Data information: All histogram plots are representative of two independent experiments. Each histogram and bar represents a sample size of 10,000 cells. Bar graphs depict the median fluorescence values normalised to those in mock‐transfected samples. Mean values and standard deviations (SD) from two independent experiments are shown (C, D). Statistical analysis was performed using two‐way ANOVA with Sidak's multiple comparisons test as post‐test for unpaired t‐test (C) or pairwise comparisons (D). Significant differences with Student's unpaired t‐test or Sidak's multiple comparisons test are shown (ns, not significant; **P < 0.01; ***P < 0.001). Source data are available online for this figure.

To address whether the IFN response in differentiated cells was connected to the failure to reveal sequence‐specific gene silencing, we generated immortalised GFP‐expressing Mavs −/− mouse embryonic fibroblasts (MEFs) (Appendix Fig S2A). Mavs −/− MEFs did not mount an IFN response to dsRNA, unlike their MAVS‐sufficient (Mavs +/−) counterparts, which reacted to dsRNA but not siRNA with upregulation of ISGs and decreased viability (Appendix Fig S2B and C). GFP expression in viable control Mavs +/− MEFs was unaltered by treatment with either dsRNA‐RL or dsRNA‐GFP, indicating the lack of gene silencing induced by long dsRNA, but could be reduced by treatment with siRNAs targeting GFP confirming the presence of a functional RISC (Fig 2A). In contrast, in Mavs −/− MEFs, GFP levels were specifically reduced by dsRNA‐GFP, as well as siRNA targeting GFP, but not by dsRNA‐RL (Fig 2A). Importantly, silencing induced by dsRNA‐GFP was not restricted to a subset of putatively undifferentiated Mavs −/− MEFs as the entire transfected population shifted towards lower levels of expression (Fig 2A). The sequence‐specific knock‐down of GFP was also apparent at the mRNA level in Mavs −/− MEFs and, to a lesser extent, in Mavs +/− heterozygous MEFs (Appendix Fig S2D).

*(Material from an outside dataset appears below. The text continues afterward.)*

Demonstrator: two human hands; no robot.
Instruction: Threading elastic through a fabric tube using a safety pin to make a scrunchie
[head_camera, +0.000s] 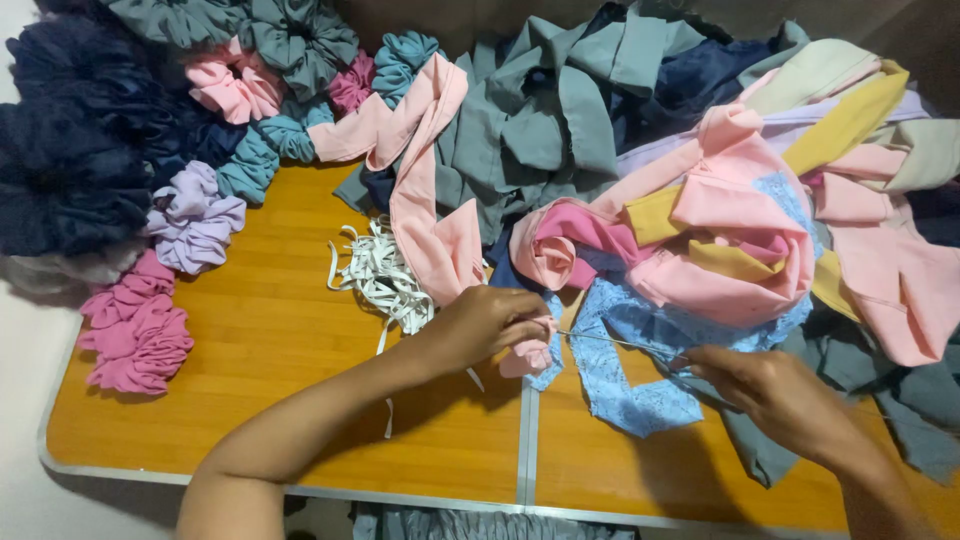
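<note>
Between hands (620, 355), pink fabric (528, 355) on table (270, 330)

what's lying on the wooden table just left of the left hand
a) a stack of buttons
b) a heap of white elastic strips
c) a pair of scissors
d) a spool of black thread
b: a tangled heap of white elastic strips lies on the wooden table, just up and left of the left hand, which pinches a bunched bit of pink fabric; no scissors, spool or buttons show.
</note>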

Figure 2. Sequence‐specific gene silencing by long dsRNA in cells deficient in the IFN response.

Figure 2

  1. Mavs +/− and Mavs −/− MEFs stably expressing GFP were transfected or not (mock) with the indicated Cy5‐labelled dsRNAs (top panels) or siRNAs (bottom panels). GFP level was measured in Cy5+ cells by flow cytometry 72 h (hours) post‐transfection.
  2. Mavs +/− and Mavs −/− MEFs stably expressing d2GFP were transfected or not (mock) with the indicated Cy5‐labelled dsRNAs. The level of d2GFP in Cy5+ cells was measured at various time points post‐transfection as indicated. Histogram plots show d2GFP level 48 h post‐transfection. Bar graphs show three time points as indicated.
  3. WT, Ifnar1 +/− or Ifnar1 −/− MEFs stably expressing d2GFP were transfected or not (mock) with the indicated Cy5‐labelled dsRNAs, and d2GFP level in Cy5+ cells was monitored by flow cytometry at 48 h post‐transfection.
Data information: All histogram plots are representative of 10 (A, B) or 4 (C) independent experiments. Each histogram and bar represents a sample size of 10,000 cells. Bar graphs depict the median fluorescence values normalised to those in mock‐transfected samples. Mean values and SD of three independent experiments are shown (B, C). Statistical analysis was performed using two‐way ANOVA with Sidak's multiple comparisons test as post‐test for pairwise comparisons. Significant differences with Sidak's multiple comparisons test are shown (ns, not significant; **P < 0.01; ***P < 0.001).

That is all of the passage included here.